[PROBLEM STATEMENT]: Restate all the data word for word and omit the pictures.

[THE DATA]:
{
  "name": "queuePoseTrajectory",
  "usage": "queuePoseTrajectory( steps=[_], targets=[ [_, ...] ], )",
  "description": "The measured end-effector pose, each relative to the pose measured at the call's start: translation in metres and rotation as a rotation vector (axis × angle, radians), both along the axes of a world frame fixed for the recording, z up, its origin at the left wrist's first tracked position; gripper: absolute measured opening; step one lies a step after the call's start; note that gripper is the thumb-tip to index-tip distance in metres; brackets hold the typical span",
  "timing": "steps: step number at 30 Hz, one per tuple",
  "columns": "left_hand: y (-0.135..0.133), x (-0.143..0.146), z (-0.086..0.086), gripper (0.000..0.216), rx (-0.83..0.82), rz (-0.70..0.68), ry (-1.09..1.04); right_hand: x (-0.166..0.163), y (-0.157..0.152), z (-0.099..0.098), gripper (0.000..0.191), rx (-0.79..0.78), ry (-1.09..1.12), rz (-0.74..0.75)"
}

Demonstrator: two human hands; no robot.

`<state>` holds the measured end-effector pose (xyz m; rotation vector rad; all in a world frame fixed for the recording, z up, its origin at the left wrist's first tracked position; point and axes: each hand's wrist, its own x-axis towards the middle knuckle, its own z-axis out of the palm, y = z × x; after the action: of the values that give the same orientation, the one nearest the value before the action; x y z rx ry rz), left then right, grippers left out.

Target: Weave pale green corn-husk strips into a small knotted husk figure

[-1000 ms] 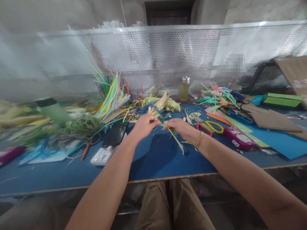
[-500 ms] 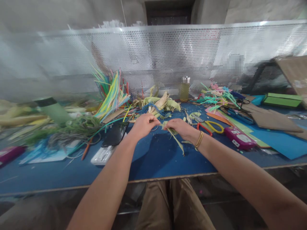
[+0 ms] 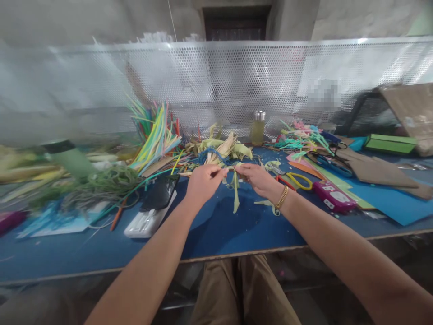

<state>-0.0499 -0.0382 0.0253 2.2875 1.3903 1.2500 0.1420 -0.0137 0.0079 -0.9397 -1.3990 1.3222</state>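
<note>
Between my hands a pale green strip of corn husk [image 3: 236,194] hangs over the blue tabletop. My left hand [image 3: 207,179] pinches its left end with thumb and fingers, and my right hand [image 3: 256,177] grips the other side close by. Just behind them lies a heap of dried corn husks [image 3: 227,148] with a blue cord [image 3: 214,155] around part of it. Yellow-and-red-handled scissors [image 3: 299,181] rest to the right of my right hand, partly hidden by it. A loose husk scrap [image 3: 268,205] lies near my right wrist.
Left of my hands are a black phone [image 3: 160,193] on a white box [image 3: 149,221], tangled green cord [image 3: 115,178] and a green bottle [image 3: 69,160]. Coloured pipe cleaners [image 3: 155,140] stand behind. Rightward are a purple case [image 3: 334,196], coloured paper [image 3: 385,198] and cardboard [image 3: 382,169].
The hanging husk strip has swung from slanting rightward to nearly straight down, and a band of it now stretches between my hands. The view has shifted slightly.
</note>
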Motion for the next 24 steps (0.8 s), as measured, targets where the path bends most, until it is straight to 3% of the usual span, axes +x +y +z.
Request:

[TASK OUTPUT]:
{
  "name": "queuePoseTrajectory",
  "usage": "queuePoseTrajectory( steps=[_], targets=[ [_, ...] ], )",
  "description": "The measured end-effector pose, each relative to the pose measured at the call's start: translation in metres and rotation as a rotation vector (axis × angle, radians), both along the axes of a world frame fixed for the recording, z up, its origin at the left wrist's first tracked position; gripper: absolute measured opening; step one lies a step after the call's start; note that gripper is the thumb-tip to index-tip distance in metres; brackets hold the typical span",
  "timing": "steps: step number at 30 Hz, one per tuple",
  "columns": "left_hand: y (-0.135..0.133), x (-0.143..0.146), z (-0.086..0.086), gripper (0.000..0.216), rx (-0.83..0.82), rz (-0.70..0.68), ry (-1.09..1.04); right_hand: x (-0.166..0.163), y (-0.157..0.152), z (-0.099..0.098), gripper (0.000..0.191), rx (-0.79..0.78), ry (-1.09..1.12), rz (-0.74..0.75)"
}

Demonstrator: two human hands; no robot.

`<state>` holds the measured end-effector pose (xyz m; rotation vector rad; all in a world frame fixed for the recording, z up, its origin at the left wrist's first tracked position; point and axes: each hand's wrist, its own x-axis towards the middle knuckle, its own z-axis out of the palm, y = z × x; after the action: of the values that give the same orientation, the one nearest the value before the action; x y z rx ry rz), left then right, grippers left out.

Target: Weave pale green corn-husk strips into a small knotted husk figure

[-1000 ms] 
[-500 ms] 
[+0 ms] 

<state>-0.0499 -0.0382 0.0253 2.2875 1.3903 1.2500 0.1420 -0.0137 0.0079 -0.9397 -1.3990 1.3222</state>
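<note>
Between my hands a pale green strip of corn husk [image 3: 236,194] hangs over the blue tabletop. My left hand [image 3: 207,179] pinches its left end with thumb and fingers, and my right hand [image 3: 256,177] grips the other side close by. Just behind them lies a heap of dried corn husks [image 3: 227,148] with a blue cord [image 3: 214,155] around part of it. Yellow-and-red-handled scissors [image 3: 299,181] rest to the right of my right hand, partly hidden by it. A loose husk scrap [image 3: 268,205] lies near my right wrist.
Left of my hands are a black phone [image 3: 160,193] on a white box [image 3: 149,221], tangled green cord [image 3: 115,178] and a green bottle [image 3: 69,160]. Coloured pipe cleaners [image 3: 155,140] stand behind. Rightward are a purple case [image 3: 334,196], coloured paper [image 3: 385,198] and cardboard [image 3: 382,169].
The hanging husk strip has swung from slanting rightward to nearly straight down, and a band of it now stretches between my hands. The view has shifted slightly.
</note>
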Motion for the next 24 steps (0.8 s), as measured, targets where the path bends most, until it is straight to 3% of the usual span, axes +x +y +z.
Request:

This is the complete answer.